その手には日の光を綺麗に反射する赤い液体、つまり“血”がべっとりとついていた。それを見た壮汰はまるで機械のようにカクカクと首を皆の方に回していく。彼の顔が真っ直ぐ皆に向いた時、その場にいた全員の背筋がゾッとした。当然だ。目の前に顔全体を真っ赤に染め上げた人間が立っているのだから。
皆が目の前の惨事に凍りついていると当の本人である壮汰は冷静に窓際までやってきて、
「病院行ってくるから靴取ってくれないかな?」と言った。
そこに「取ってくる」と立ち上がる者がいた。紗美だ。
しばらくすると彼女は片手に靴を持って戻ってきた。その靴を壮汰は受け取り、一言、
「じゃあ」とだけ言って中庭から回って出ていった。関取模様のパジャマ姿のままで。
皆がそんなふざけた格好の壮汰を見送っていると二階から孝樹が降りてきた。彼は皆の前を通り、布団や紐を家の中に入れ始めた。

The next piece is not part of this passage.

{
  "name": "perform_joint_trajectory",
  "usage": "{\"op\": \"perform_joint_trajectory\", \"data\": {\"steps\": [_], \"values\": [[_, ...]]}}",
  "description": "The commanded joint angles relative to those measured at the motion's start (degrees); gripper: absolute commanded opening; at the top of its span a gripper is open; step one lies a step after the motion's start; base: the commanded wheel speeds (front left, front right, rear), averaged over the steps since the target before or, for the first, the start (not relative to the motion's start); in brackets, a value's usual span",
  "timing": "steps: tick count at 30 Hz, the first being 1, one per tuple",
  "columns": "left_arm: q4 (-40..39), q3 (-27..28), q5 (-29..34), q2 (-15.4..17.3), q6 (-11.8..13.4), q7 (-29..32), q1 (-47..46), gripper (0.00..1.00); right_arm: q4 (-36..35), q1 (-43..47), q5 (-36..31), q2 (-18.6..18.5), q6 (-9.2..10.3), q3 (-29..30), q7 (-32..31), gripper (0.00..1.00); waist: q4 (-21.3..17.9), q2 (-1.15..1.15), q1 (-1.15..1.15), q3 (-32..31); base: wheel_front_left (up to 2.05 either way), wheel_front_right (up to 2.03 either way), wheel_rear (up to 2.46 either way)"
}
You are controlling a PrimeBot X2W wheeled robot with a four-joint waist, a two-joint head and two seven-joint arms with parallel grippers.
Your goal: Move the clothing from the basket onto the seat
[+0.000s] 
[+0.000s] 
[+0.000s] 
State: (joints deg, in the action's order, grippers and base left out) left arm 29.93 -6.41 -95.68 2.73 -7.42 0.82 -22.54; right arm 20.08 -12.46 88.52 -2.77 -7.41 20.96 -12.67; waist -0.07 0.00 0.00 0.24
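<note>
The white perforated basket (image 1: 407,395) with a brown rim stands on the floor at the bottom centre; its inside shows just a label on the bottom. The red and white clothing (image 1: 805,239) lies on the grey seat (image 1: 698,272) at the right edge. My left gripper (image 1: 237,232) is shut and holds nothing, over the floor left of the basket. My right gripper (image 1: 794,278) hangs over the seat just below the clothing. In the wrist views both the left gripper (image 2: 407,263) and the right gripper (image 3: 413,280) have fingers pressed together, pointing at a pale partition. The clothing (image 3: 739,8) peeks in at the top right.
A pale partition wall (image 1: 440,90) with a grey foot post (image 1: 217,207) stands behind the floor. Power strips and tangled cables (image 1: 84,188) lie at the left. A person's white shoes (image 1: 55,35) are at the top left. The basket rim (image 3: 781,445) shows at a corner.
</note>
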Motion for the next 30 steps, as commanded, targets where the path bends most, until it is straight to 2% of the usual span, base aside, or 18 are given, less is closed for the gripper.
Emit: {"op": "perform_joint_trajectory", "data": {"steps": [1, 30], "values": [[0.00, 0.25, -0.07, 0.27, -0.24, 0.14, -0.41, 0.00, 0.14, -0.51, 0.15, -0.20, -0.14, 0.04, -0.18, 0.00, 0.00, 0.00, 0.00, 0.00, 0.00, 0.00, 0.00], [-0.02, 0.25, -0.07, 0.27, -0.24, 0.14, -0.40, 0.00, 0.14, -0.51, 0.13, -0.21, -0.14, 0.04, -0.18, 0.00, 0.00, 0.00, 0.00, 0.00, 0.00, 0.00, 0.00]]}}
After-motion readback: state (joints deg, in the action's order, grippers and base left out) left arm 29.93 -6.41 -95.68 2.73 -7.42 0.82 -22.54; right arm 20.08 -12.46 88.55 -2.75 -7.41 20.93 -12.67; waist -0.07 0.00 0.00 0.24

「ところでよ、なんでアイツこの上から降ってきたんや?アイツの部屋こっちとちゃうやん」不意に昴が言った。
「そう言えばそうでござる」透もそれに賛同した。すると布団を入れ終えた孝樹が、
「それなら答えは簡単だ。アイツ足を滑らした後、転がって透と北条さんの部屋に飛び込み、勢いあまって飛び出した。そんなところだ」
すごい推理力である。本人から言えば単なる経験の量なのだが皆はそう思っていないようだ。
すると二階から誰かが降りてくる気配を感じた。皆の視線がそちらに注がれる。そこにいたのは優華であった。彼女は重くて開かない瞼を手で擦りながら階段を一段ずつ降りてきた。そして皆が座っているところに同じように座った。
何故か沈黙がこの空間に訪れた。とても陽気な日曜日とは思えない。どちらかと言うと真冬の吹雪の中に皆で立っているような、そんな空気である。皆は互いに視線を交わすが話し出せる者はいない。それを見かねた孝樹はいつものように、
「皆飯にするか」と立ち上がりざまに言った。
「せやな、腹減ったわ」と何とか昴も孝樹の発言に賛同した。
他の皆も同じように立ち上がり、台所に向かった。しかし台所には椅子が四つしかない。孝樹は少し悩んでご飯を二つに分け、前半と後半に分かれて座ることにした。そして孝樹たちの順番が意外に早く回ってきて後半の孝樹・優華・紗美・透で料理を囲った。しかし四人は食べ終えるまでほとんど会話をしなかった。とても重い空気だったからだ。
その後四人は先に食べ終えていた四天王のもとに向かった。と言っても直ぐ隣なんだが。
皆が揃うと優華以外は同時に時計を見た。もうじき9時になる。
優華以外の彼ら一同には一つの思いだけが存在した。
―いよいよ試合の始まりだ―
一方優華はわけが分からずに呆然としているだけだった。